In the dictionary, the definition of patience is:
1. | the bearing of provocation, annoyance, misfortune, or pain, without complaint, loss of temper, irritation, or the like. |
2. | an ability or willingness to suppress restlessness or annoyance when confronted with delay: to have patience with a slow learner. |
3. | quiet, steady perseverance; even-tempered care. |
Yikes. I knew that I was missing the mark, but if I wasn't fully convicted before, I certainly am now. A willingness to suppress restlessness when confronted with delay. How many times a day do I find myself annoyed with how slow he is at doing everything? And how often am I irritated that he doesn't do things the first time I ask? Although I do wholeheartedly maintain that he must be respectful and obedient, how many things does he do simply because he's still only 3 years old? He seems like such a big boy, and he is. I am trying to remind myself, however, that he's still small and ever learning. I'm sure that the world is a much more complicated place when you can't tie your shoes by yourself or open doors or understand directions (no matter how clear I feel I've been). After all, I think I've had sufficient proof that there's absolutely no telling what's going on in that little head of his.

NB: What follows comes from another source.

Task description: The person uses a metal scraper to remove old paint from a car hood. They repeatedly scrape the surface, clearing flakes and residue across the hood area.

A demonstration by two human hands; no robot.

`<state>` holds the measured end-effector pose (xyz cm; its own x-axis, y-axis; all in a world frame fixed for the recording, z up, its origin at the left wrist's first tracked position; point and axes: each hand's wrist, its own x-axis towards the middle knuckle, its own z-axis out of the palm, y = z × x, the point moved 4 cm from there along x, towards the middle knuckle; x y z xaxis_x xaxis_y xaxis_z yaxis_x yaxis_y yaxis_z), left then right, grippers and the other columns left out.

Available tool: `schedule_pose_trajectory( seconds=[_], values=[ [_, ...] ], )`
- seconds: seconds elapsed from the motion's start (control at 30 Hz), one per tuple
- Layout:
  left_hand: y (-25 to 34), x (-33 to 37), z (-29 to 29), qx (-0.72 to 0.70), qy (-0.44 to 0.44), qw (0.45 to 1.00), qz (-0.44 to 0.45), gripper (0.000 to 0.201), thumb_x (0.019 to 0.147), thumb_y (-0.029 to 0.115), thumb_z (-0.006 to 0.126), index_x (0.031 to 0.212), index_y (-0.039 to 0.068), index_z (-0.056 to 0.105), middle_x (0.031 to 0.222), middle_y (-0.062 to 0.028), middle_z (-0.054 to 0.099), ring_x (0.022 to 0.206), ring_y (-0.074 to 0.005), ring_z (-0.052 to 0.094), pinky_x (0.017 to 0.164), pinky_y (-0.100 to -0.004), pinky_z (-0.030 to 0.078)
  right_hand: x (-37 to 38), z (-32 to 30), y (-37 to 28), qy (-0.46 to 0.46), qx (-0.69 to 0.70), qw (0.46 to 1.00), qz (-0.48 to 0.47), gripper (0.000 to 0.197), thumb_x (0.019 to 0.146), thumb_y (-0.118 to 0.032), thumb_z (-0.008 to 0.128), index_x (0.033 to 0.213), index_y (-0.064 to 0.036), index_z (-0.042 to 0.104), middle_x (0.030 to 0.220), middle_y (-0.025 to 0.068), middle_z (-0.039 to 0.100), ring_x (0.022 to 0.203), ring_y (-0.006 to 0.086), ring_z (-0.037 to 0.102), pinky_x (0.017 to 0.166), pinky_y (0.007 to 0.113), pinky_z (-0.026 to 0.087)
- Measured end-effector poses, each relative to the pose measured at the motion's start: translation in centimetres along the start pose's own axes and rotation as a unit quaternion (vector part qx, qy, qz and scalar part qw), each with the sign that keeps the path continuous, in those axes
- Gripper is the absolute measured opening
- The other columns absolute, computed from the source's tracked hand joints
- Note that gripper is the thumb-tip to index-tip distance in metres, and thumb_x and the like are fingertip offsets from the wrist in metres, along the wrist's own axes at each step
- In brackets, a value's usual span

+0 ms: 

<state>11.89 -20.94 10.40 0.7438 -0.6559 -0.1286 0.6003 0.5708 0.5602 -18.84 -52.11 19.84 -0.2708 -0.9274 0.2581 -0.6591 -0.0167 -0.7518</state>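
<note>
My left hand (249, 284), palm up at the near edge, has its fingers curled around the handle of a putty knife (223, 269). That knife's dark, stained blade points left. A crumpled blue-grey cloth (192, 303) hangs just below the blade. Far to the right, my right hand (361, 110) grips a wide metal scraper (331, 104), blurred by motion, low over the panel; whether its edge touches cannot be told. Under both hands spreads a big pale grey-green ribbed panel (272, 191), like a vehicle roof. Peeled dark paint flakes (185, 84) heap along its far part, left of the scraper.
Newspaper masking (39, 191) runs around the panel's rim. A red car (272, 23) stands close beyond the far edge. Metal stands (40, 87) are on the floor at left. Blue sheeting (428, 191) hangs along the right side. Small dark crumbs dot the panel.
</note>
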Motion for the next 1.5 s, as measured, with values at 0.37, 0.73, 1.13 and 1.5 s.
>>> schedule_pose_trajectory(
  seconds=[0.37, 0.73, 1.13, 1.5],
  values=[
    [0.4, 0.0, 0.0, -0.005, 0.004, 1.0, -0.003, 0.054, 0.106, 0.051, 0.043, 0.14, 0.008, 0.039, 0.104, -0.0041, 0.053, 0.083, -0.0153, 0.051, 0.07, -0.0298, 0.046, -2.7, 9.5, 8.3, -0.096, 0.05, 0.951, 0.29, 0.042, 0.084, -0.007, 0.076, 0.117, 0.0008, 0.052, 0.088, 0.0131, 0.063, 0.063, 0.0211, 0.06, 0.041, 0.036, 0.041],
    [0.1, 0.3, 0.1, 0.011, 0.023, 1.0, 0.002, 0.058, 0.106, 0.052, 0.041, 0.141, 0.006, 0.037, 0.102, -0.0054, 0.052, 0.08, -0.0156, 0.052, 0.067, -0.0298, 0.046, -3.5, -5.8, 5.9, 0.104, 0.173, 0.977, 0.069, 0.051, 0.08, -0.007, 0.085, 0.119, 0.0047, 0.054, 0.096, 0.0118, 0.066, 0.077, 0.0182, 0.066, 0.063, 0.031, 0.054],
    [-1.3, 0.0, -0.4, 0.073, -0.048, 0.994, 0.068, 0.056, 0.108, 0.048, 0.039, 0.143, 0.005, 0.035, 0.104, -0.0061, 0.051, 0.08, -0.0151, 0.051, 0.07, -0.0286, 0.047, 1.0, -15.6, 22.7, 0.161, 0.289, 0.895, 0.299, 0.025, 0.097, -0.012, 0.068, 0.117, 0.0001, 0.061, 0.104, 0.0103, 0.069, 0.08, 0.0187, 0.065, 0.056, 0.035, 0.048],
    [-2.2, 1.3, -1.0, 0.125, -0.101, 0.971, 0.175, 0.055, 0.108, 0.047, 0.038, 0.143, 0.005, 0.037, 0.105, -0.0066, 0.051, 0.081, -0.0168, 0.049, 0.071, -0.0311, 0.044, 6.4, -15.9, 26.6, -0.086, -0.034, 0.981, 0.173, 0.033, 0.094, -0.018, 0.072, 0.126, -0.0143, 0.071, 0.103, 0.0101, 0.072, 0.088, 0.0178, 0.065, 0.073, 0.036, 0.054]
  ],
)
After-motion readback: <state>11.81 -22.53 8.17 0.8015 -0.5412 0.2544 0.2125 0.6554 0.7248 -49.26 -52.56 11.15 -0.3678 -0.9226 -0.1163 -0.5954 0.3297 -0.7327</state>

I know he knows that I love him. But I never, ever want him to feel like he's a disappointment to me. He's not. He's precious and I'm trying to learn from him. Trying to learn that slowing down is a good thing. That doing one thing at a time, and doing it slowly, is better than rushing through six things at once. It makes for a much happier, healthier soul. We're both new at this and I'm trying to remember that we both have things to teach and to learn. In the mean time, I need to remind myself of the many, many reasons I have to love him, to cherish him and to swell with pride for him. They are far greater than any shortcomings. He is precious.
He's also hilarious. I have to end this post on a happy note. He told his first joke yesterday. It goes something like this:
Q: Why did the penguin use soap on his hair when he was in the bath?
A: Because he ran out of shampoo.
I know, it was definitely one of those "you had to be there" moments. Just picture Caleb telling it and, in the process, being so absolutely tickled and pleased with himself that he was about to fall on the floor laughing. It was wonderful.